= YOUR GOAL =
Return, exactly and in full, the lines of the records below starting at the one with "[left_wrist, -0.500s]" and ending at the one with "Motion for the", and no other lines.
◆ ◆ ◆ ◆
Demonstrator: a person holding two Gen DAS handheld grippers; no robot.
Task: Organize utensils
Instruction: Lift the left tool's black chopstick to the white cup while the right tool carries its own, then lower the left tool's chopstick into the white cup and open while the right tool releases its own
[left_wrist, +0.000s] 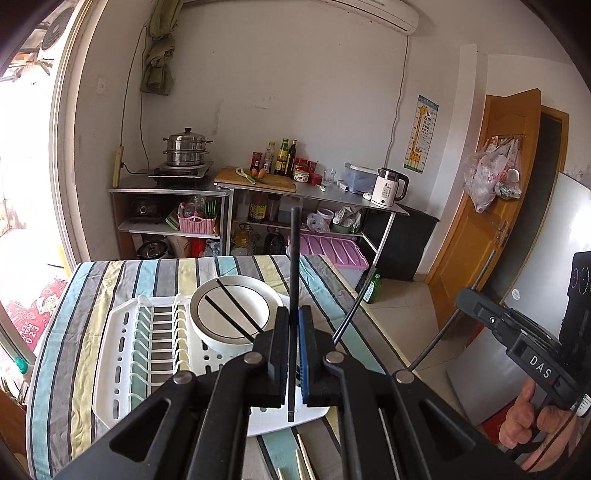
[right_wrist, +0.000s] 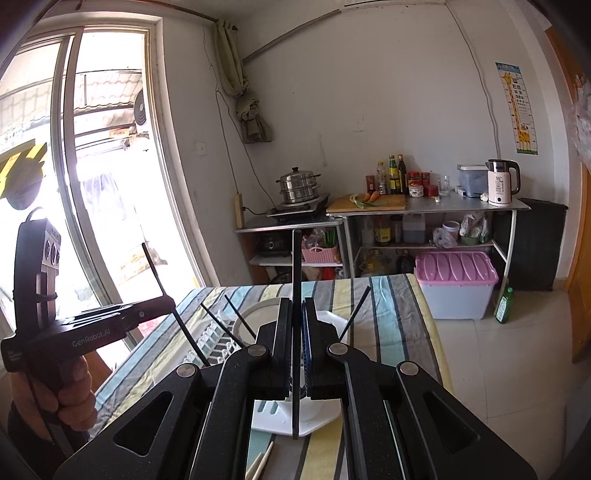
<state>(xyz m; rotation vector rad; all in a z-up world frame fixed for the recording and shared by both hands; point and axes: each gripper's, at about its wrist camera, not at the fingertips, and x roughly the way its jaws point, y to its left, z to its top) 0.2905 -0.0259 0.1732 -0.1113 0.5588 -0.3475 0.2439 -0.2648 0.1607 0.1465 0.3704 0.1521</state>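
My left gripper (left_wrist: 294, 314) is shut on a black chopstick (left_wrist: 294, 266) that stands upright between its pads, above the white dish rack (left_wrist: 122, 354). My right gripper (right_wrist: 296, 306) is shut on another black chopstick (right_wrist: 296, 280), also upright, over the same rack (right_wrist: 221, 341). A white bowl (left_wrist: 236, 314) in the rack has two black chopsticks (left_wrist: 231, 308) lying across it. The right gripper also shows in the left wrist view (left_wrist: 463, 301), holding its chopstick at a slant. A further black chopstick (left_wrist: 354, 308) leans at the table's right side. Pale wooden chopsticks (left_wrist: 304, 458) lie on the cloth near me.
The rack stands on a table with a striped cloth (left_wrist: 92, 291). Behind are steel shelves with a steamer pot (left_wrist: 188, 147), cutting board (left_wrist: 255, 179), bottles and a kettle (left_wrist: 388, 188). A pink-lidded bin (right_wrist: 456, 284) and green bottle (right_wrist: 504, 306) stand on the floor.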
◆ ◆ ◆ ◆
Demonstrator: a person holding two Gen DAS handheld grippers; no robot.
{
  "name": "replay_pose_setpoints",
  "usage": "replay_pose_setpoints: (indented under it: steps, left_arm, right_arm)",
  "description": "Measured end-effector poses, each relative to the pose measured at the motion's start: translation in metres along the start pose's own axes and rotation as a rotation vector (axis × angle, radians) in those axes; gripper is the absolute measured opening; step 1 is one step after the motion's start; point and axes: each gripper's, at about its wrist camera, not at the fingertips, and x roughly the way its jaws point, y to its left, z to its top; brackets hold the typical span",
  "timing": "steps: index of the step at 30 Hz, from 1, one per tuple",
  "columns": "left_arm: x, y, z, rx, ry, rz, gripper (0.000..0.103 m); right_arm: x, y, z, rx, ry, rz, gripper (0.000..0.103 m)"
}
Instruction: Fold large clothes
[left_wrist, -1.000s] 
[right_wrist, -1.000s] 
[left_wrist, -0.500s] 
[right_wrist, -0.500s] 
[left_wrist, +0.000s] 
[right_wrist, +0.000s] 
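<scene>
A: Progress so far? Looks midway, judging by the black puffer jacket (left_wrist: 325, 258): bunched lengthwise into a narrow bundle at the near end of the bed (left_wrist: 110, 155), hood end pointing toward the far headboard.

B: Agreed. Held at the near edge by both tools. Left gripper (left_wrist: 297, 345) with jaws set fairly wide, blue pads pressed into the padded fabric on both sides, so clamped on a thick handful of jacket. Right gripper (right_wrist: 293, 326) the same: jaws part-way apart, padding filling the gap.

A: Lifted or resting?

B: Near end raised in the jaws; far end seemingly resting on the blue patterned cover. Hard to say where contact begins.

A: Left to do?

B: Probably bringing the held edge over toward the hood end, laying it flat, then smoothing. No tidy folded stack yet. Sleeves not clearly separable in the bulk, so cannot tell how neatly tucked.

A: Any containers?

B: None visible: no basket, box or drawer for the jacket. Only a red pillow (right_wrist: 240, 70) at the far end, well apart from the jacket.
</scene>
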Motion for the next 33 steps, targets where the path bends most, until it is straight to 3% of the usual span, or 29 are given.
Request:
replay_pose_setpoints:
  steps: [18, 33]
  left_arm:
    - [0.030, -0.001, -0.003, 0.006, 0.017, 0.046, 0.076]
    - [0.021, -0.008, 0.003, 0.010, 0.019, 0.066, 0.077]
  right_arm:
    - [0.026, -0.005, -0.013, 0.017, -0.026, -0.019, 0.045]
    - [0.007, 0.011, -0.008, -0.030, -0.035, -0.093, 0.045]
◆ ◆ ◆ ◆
= FINAL ANSWER =
[left_wrist, -0.500s] 
[right_wrist, -0.500s] 
[left_wrist, +0.000s] 
[right_wrist, +0.000s] 
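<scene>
A: Progress so far? Looks midway, judging by the black puffer jacket (left_wrist: 325, 258): bunched lengthwise into a narrow bundle at the near end of the bed (left_wrist: 110, 155), hood end pointing toward the far headboard.

B: Agreed. Held at the near edge by both tools. Left gripper (left_wrist: 297, 345) with jaws set fairly wide, blue pads pressed into the padded fabric on both sides, so clamped on a thick handful of jacket. Right gripper (right_wrist: 293, 326) the same: jaws part-way apart, padding filling the gap.

A: Lifted or resting?

B: Near end raised in the jaws; far end seemingly resting on the blue patterned cover. Hard to say where contact begins.

A: Left to do?

B: Probably bringing the held edge over toward the hood end, laying it flat, then smoothing. No tidy folded stack yet. Sleeves not clearly separable in the bulk, so cannot tell how neatly tucked.

A: Any containers?

B: None visible: no basket, box or drawer for the jacket. Only a red pillow (right_wrist: 240, 70) at the far end, well apart from the jacket.
</scene>
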Motion for the next 33 steps, targets where the path bends most, until it is straight to 3% of the usual span, or 29 are given.

This concludes the answer.